Published April 18, 2026 · 3 min read

Whether you're retiring, closing up shop, or selling your firearms business, one of your most critical obligations is properly transferring your records to the ATF. Getting this wrong isn't just a paperwork headache — it can result in federal violations and civil liability.

ATF Requirements When Discontinuing (27 CFR 478.127)

When your FFL expires, is revoked, or you voluntarily discontinue, you must transfer:

  • Your A&D bound book records
  • All ATF Form 4473s
  • Any other federally required records

You cannot store these in your garage. They must go to the ATF's designated repository within 30 days.

The Out-of-Business Records Center (OBRC)

Located in Martinsburg, WV, the OBRC processes millions of records annually and is the central repository for ATF firearm tracing.

How to submit:

  • Contact the OBRC first: (877) 283-0288 or FFLC@atf.gov
  • Prepare A&D records in ATF ASCII pipe-delimited format
  • Ship physical 4473s via traceable carrier
  • Keep copies and get delivery confirmation
  • Address: 244 Needy Road, Martinsburg, WV 25405 (always verify with ATF before mailing)

The ASCII Pipe-Delimited Format

Electronic A&D records must be exported as a pipe-delimited (|) plain-text file per ATF's Approved Software Formats spec.
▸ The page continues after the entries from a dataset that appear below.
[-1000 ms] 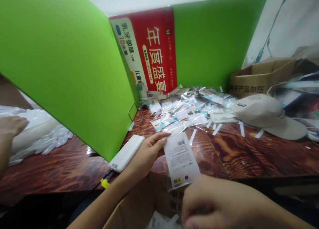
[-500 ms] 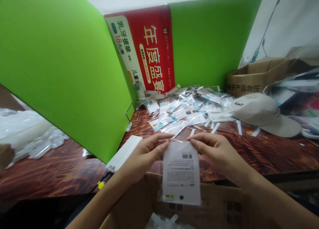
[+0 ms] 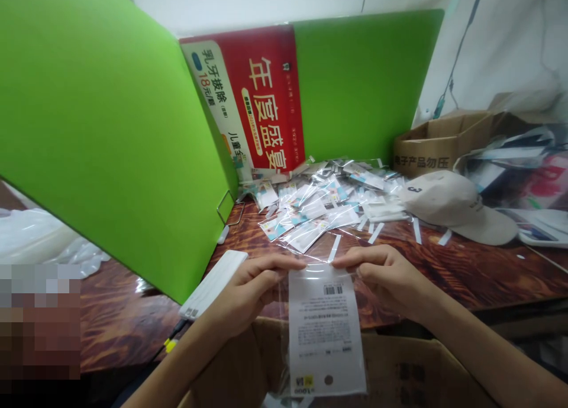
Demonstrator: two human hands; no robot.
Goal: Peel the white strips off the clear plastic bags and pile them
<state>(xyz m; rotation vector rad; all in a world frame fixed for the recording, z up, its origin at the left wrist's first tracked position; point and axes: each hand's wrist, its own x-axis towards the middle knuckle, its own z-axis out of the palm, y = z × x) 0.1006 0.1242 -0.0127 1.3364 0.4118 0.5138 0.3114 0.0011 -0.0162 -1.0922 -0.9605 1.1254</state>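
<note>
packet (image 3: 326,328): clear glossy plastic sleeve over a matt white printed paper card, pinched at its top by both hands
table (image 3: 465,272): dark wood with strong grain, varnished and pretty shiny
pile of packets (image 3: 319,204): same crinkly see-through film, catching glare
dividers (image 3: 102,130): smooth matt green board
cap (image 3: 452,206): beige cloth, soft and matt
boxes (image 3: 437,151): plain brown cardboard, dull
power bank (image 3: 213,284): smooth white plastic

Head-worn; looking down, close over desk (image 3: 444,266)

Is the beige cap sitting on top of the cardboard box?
No, the beige cap rests on the wooden table, in front of the cardboard box.
</note>
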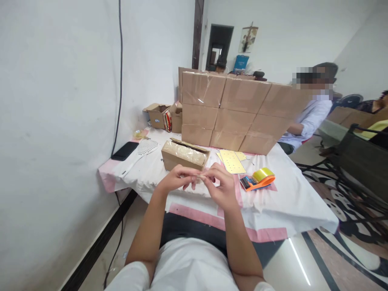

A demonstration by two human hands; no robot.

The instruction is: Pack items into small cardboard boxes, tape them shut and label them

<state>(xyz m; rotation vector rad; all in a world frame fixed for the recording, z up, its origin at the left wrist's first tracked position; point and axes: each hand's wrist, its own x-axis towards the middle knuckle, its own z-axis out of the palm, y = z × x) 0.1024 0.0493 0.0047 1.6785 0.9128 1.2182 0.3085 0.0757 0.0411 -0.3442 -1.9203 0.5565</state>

Fields include record type, manufacturer, importer, model, serial number, type, caliber, acquisition/disposition dates, and transferee info. Getting this wrong means rejection and resubmission.

What Happens to Your 4473s

  • Under 20 years old — must be sent to the OBRC
  • 20 years old or older — may be destroyed (sending them is still the safest option)
  • Organize alphabetically by transferee last name before submitting

Do not destroy any 4473 without confirming its age. Destroying one that should have been submitted is a federal offense.

Closing vs. Selling — Key Difference

Closing: All records go to OBRC. FFL doesn't transfer.

Selling: If the buyer holds an FFL and ATF approves, records may transfer to the successor FFL instead of going to OBRC. This is the "successor FFL" scenario — do not assume it applies without ATF confirmation in writing.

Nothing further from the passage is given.